__Available data__:

+ + + +

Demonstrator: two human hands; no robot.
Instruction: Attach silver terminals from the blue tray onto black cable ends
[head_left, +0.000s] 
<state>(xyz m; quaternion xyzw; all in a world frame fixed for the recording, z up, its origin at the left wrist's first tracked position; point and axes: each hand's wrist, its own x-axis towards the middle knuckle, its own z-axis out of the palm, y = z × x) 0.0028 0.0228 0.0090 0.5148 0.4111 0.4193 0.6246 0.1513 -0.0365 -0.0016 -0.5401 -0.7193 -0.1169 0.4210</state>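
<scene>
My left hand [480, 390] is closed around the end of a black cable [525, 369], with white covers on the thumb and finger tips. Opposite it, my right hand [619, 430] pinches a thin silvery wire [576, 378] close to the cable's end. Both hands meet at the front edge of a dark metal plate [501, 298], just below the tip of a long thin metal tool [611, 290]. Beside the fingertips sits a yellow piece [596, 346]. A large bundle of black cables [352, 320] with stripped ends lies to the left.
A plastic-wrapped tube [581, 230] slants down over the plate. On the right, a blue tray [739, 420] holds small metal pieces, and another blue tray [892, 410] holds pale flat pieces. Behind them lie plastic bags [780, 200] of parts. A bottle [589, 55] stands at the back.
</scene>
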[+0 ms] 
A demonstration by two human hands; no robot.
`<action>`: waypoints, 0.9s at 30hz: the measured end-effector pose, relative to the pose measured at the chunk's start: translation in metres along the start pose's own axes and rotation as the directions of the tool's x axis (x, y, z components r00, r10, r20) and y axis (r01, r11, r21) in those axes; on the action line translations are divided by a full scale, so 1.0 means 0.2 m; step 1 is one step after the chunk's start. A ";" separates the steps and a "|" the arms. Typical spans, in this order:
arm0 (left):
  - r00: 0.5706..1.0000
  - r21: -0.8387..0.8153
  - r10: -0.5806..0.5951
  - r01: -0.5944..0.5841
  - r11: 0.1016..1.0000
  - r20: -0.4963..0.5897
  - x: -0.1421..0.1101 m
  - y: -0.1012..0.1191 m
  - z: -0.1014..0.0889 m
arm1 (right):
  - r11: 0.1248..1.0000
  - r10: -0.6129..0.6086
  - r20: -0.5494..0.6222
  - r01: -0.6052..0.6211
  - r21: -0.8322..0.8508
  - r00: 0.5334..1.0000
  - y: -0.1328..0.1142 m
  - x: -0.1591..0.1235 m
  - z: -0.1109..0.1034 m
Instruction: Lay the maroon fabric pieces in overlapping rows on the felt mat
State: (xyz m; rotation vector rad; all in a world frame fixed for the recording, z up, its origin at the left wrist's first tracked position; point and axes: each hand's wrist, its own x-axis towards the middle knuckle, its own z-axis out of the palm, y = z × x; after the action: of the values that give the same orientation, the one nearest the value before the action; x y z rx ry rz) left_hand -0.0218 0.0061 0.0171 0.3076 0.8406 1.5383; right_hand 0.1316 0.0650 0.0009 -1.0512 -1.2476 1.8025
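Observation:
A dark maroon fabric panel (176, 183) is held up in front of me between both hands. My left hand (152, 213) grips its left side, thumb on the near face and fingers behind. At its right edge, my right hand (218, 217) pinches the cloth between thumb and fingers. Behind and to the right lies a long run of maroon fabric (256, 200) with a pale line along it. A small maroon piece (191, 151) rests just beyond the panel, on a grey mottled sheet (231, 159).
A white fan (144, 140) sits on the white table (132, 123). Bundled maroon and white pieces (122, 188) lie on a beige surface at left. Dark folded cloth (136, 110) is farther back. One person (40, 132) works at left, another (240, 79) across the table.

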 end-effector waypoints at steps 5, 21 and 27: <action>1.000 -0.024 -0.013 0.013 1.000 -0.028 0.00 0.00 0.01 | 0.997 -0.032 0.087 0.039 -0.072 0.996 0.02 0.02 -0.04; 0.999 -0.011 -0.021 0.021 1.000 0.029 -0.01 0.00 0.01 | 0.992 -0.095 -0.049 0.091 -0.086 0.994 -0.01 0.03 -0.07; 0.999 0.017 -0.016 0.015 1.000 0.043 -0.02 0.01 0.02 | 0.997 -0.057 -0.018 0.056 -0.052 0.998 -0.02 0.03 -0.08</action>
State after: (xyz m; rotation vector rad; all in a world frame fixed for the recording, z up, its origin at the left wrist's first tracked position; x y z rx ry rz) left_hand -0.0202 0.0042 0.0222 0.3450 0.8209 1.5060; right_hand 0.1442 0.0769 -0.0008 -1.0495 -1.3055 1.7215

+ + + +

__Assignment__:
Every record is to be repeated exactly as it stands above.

__Solution to this exercise__:
Demonstrator: two human hands; no robot.
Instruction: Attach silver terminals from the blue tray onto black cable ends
[head_left, +0.000s] 
<state>(xyz m; quaternion xyzw; all in a world frame fixed for the recording, z up, its origin at the left wrist's first tracked position; point and axes: each hand's wrist, its own x-axis towards the middle knuckle, its own z-axis out of the palm, y = z × x) 0.0028 0.0228 0.0090 0.5148 0.4111 0.4193 0.6246 0.1513 -0.0365 -0.0016 -0.5401 -0.7193 -0.1169 0.4210</state>
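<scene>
My left hand [480, 390] is closed around the end of a black cable [525, 369], with white covers on the thumb and finger tips. Opposite it, my right hand [619, 430] pinches a thin silvery wire [576, 378] close to the cable's end. Both hands meet at the front edge of a dark metal plate [501, 298], just below the tip of a long thin metal tool [611, 290]. Beside the fingertips sits a yellow piece [596, 346]. A large bundle of black cables [352, 320] with stripped ends lies to the left.
A plastic-wrapped tube [581, 230] slants down over the plate. On the right, a blue tray [739, 420] holds small metal pieces, and another blue tray [892, 410] holds pale flat pieces. Behind them lie plastic bags [780, 200] of parts. A bottle [589, 55] stands at the back.
</scene>
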[+0 ms] 
A demonstration by two human hands; no robot.
`<action>`: waypoints, 0.9s at 30hz: the measured end-effector pose, relative to the pose measured at the chunk's start: translation in metres along the start pose's own axes and rotation as the directions of the tool's x axis (x, y, z components r00, r10, r20) and y axis (r01, r11, r21) in those axes; on the action line translations are divided by a full scale, so 1.0 means 0.2 m; step 1 is one step after the chunk's start. A ";" separates the steps and a "|" the arms. Typical spans, in this order:
arm0 (left):
  - r00: 0.5706..1.0000
  - r21: -0.8387..0.8153
  - r10: -0.5806..0.5951
  - r01: -0.5944..0.5841
  - r11: 0.1016..1.0000
  - r20: -0.4963..0.5897
  - x: -0.1421..0.1101 m
  - y: -0.1012..0.1191 m
  - z: -0.1014..0.0889 m
arm1 (right):
  - r11: 0.1248..1.0000
  - r10: -0.6129..0.6086
  - r20: -0.5494..0.6222
  - r01: -0.6052..0.6211
  - r21: -0.8322..0.8508
  - r00: 0.5334..1.0000
  - y: -0.1328..0.1142 m
  - x: -0.1591..0.1235 m
  - z: -0.1109..0.1034 m
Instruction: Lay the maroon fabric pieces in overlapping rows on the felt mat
State: (xyz m; rotation vector rad; all in a world frame fixed for the recording, z up, its origin at the left wrist's first tracked position; point and axes: each hand's wrist, its own x-axis towards the middle knuckle, its own z-axis out of the palm, y = z × x; after the action: of the values that give the same orientation, the one nearest the value before the action; x y z rx ry rz) left_hand -0.0218 0.0061 0.0171 0.3076 0.8406 1.5383; right_hand 0.1316 0.0650 0.0009 -1.0512 -1.2476 1.8025
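Observation:
A dark maroon fabric panel (176, 183) is held up in front of me between both hands. My left hand (152, 213) grips its left side, thumb on the near face and fingers behind. At its right edge, my right hand (218, 217) pinches the cloth between thumb and fingers. Behind and to the right lies a long run of maroon fabric (256, 200) with a pale line along it. A small maroon piece (191, 151) rests just beyond the panel, on a grey mottled sheet (231, 159).
A white fan (144, 140) sits on the white table (132, 123). Bundled maroon and white pieces (122, 188) lie on a beige surface at left. Dark folded cloth (136, 110) is farther back. One person (40, 132) works at left, another (240, 79) across the table.
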
 end-effector waypoints at steps 5, 21 and 27: <action>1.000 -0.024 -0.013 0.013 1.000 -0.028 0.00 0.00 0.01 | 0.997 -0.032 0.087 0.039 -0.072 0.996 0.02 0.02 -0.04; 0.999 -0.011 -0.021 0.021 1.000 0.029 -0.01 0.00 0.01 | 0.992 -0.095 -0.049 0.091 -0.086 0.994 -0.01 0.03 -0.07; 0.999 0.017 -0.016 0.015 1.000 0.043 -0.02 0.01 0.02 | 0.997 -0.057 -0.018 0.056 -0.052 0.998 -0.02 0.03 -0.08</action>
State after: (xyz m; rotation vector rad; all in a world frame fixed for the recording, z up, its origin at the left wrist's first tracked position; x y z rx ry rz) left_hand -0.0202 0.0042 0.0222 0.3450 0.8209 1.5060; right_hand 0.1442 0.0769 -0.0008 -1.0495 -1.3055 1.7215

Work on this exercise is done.